Schedule for the qualifying phase of the 2021–22 UEFA Europa Conference League
| Round | Draw date | First leg | Second leg |
|---|---|---|---|
| First qualifying round | 15 June 2021 | 8 July 2021 | 15 July 2021 |
| Second qualifying round | 16 June 2021 | 22 July 2021 | 29 July 2021 |
| Third qualifying round | 19 July 2021 | 5 August 2021 | 12 August 2021 |
| Play-offs | 2 August 2021 | 19 August 2021 | 26 August 2021 |

==First qualifying round==

The draw for the first qualifying round was held on 15 June 2021, 13:30 CEST.

===Seeding===
A total of 66 teams played in the first qualifying round.

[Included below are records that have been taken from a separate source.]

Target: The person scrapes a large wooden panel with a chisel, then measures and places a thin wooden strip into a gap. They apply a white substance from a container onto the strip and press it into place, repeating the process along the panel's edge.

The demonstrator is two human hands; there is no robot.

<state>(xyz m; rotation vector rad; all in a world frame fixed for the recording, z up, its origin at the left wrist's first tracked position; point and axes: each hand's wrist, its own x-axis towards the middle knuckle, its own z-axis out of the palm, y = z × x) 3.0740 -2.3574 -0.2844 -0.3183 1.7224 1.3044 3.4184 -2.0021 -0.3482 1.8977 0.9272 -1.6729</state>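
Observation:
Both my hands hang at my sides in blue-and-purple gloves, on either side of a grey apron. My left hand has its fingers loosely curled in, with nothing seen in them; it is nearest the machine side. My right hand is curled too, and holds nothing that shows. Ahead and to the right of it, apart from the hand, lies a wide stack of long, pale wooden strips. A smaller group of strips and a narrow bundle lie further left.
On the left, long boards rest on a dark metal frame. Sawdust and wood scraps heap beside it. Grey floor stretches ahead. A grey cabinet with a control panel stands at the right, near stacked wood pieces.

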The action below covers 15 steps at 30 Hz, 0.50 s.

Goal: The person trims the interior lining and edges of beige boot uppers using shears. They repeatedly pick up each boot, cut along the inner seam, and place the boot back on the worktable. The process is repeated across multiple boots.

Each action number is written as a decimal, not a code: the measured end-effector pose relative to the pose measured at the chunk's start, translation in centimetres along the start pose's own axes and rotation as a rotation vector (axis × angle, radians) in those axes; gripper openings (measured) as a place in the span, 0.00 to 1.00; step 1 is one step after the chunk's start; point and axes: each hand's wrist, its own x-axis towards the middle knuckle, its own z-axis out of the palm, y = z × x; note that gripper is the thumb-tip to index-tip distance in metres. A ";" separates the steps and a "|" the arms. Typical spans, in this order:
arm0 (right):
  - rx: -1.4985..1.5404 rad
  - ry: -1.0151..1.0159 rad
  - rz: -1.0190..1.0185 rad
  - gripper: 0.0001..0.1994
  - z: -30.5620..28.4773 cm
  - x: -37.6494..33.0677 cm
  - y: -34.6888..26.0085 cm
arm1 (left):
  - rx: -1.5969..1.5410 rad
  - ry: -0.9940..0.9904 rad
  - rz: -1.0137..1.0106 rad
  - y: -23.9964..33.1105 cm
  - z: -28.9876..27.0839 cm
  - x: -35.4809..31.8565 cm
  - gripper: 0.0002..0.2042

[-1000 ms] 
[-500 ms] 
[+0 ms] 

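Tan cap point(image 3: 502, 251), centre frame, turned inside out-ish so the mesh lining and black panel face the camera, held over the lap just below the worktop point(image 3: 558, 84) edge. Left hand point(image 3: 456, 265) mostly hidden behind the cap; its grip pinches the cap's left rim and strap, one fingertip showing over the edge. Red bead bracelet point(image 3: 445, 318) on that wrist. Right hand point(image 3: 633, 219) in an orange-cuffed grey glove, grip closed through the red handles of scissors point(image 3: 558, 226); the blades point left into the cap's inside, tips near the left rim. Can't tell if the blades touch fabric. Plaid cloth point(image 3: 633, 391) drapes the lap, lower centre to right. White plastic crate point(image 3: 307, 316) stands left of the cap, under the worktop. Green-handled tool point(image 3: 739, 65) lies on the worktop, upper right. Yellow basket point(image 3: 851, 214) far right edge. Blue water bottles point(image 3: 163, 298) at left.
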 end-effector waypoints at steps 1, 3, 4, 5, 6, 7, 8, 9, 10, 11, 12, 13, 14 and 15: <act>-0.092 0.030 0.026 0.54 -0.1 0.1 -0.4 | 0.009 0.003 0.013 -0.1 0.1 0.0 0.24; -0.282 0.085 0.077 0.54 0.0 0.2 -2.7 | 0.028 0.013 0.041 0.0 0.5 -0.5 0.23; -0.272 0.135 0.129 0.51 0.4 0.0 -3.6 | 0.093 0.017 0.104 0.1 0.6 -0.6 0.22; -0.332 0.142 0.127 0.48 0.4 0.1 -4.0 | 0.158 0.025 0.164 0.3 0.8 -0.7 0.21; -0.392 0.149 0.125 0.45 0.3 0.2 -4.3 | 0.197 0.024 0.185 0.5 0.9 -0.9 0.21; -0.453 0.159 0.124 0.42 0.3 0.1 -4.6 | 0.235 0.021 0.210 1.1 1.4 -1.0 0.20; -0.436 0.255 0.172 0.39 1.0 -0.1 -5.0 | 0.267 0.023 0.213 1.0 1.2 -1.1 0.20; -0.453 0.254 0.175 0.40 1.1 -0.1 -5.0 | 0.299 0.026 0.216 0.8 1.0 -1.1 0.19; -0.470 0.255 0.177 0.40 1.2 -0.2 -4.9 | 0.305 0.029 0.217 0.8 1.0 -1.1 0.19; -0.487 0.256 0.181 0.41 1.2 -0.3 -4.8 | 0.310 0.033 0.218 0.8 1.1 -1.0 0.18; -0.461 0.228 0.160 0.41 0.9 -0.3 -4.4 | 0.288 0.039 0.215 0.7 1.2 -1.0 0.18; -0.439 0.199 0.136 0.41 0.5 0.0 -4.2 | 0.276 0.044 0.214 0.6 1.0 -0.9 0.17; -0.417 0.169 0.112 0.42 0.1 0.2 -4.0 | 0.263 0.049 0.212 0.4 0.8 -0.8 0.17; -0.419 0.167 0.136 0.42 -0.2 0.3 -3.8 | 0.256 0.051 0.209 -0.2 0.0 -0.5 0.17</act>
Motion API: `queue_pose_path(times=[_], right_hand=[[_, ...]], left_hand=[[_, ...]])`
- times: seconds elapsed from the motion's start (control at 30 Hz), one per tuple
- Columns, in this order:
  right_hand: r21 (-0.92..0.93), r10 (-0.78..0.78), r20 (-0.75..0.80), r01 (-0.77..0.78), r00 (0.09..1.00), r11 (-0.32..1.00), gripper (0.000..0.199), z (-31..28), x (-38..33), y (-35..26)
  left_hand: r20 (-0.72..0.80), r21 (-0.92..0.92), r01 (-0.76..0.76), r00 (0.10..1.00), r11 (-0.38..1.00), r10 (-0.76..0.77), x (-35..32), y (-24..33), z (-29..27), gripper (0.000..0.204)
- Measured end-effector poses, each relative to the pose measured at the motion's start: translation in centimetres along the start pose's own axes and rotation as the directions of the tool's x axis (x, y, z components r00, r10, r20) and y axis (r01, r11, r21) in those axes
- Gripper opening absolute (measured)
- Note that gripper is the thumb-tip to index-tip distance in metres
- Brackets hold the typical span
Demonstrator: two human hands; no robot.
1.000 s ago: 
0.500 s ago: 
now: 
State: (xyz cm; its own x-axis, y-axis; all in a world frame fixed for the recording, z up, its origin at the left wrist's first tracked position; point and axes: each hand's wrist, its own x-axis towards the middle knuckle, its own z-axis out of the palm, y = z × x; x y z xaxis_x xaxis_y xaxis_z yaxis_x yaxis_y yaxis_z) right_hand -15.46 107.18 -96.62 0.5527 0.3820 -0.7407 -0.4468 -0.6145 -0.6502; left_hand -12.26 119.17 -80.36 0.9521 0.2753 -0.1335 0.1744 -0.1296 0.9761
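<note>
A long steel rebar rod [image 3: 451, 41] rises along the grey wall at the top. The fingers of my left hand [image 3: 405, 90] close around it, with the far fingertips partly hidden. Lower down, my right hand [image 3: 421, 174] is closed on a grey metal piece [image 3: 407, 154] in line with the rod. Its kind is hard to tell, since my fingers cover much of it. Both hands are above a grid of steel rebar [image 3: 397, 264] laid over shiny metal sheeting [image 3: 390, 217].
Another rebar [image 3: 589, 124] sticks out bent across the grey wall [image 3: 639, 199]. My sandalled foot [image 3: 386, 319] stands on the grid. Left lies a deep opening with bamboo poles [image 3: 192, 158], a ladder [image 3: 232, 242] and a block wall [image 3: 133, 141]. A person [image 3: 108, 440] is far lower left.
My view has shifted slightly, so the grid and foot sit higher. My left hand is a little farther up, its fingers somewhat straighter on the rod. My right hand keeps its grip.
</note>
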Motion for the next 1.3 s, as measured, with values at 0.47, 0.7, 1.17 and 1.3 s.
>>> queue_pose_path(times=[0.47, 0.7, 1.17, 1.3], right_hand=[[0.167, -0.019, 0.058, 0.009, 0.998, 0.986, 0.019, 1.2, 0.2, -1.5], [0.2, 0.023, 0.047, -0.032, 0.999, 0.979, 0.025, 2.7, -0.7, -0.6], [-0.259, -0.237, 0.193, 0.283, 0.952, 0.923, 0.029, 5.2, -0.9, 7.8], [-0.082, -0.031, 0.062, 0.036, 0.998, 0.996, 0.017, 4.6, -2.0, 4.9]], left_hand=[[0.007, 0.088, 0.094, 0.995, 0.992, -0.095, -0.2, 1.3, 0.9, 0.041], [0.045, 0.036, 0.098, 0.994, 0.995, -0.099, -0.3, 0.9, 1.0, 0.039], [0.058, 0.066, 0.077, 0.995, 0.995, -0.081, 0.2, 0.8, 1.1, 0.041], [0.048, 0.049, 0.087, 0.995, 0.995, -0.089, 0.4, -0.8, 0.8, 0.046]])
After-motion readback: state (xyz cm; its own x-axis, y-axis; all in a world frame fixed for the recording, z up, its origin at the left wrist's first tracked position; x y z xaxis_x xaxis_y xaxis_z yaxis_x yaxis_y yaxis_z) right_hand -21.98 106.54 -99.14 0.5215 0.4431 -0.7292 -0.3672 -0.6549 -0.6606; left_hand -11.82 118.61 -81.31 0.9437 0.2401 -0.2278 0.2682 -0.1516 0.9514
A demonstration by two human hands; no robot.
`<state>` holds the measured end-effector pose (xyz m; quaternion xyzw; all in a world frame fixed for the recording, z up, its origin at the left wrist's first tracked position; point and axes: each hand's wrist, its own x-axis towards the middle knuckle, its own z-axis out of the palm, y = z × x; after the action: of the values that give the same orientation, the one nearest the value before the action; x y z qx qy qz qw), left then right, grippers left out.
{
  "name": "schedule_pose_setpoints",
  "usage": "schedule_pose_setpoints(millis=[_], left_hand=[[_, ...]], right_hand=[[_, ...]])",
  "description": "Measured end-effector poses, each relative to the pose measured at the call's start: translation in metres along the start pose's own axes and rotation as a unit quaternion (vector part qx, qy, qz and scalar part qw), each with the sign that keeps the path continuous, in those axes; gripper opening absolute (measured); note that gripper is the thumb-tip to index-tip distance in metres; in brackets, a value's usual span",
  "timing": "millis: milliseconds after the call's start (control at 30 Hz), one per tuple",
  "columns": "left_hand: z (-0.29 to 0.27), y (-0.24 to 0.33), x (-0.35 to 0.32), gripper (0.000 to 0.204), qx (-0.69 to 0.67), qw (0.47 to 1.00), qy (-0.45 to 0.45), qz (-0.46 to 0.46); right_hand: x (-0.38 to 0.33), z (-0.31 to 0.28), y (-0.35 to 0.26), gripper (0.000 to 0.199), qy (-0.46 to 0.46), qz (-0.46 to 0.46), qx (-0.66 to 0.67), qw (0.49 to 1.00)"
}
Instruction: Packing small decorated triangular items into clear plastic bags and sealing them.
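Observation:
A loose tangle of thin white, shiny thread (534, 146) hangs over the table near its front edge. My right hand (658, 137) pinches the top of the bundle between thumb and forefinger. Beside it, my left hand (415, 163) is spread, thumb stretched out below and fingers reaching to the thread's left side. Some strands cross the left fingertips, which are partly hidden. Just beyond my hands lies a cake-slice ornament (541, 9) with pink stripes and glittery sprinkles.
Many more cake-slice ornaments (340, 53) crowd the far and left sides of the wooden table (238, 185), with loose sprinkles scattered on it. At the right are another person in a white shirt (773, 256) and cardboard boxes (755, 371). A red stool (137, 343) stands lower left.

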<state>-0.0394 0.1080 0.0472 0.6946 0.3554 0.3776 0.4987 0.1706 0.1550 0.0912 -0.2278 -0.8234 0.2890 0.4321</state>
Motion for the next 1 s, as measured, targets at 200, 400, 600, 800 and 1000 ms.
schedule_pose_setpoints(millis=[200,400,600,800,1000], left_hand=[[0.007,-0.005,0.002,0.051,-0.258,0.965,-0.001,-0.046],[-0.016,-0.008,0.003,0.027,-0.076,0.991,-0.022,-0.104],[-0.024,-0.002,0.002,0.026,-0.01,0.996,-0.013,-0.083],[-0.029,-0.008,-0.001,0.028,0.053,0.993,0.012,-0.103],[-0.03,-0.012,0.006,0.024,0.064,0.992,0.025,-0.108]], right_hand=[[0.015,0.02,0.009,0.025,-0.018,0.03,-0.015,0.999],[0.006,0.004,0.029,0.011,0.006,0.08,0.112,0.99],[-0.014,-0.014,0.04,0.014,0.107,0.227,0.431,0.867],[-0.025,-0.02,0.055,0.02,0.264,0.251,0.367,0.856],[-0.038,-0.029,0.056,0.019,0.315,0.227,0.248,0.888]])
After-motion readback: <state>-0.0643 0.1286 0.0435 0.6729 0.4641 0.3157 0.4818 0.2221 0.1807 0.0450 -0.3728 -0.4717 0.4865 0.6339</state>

Seeding of teams was based on their 2021 UEFA club coefficients. Teams from the same association could not be drawn against each other. Prior to the draw, UEFA formed eight groups, seven of four seeded teams and four unseeded teams, and one of five seeded teams and five unseeded teams, in accordance with the principles set by the Club Competitions Committee. Numbers were pre-assigned for each team by UEFA, with the draw held in two runs, one for Groups 1–7 with eight teams and one for Group 8 with ten teams. The first team drawn in each tie would be the home team of the first leg.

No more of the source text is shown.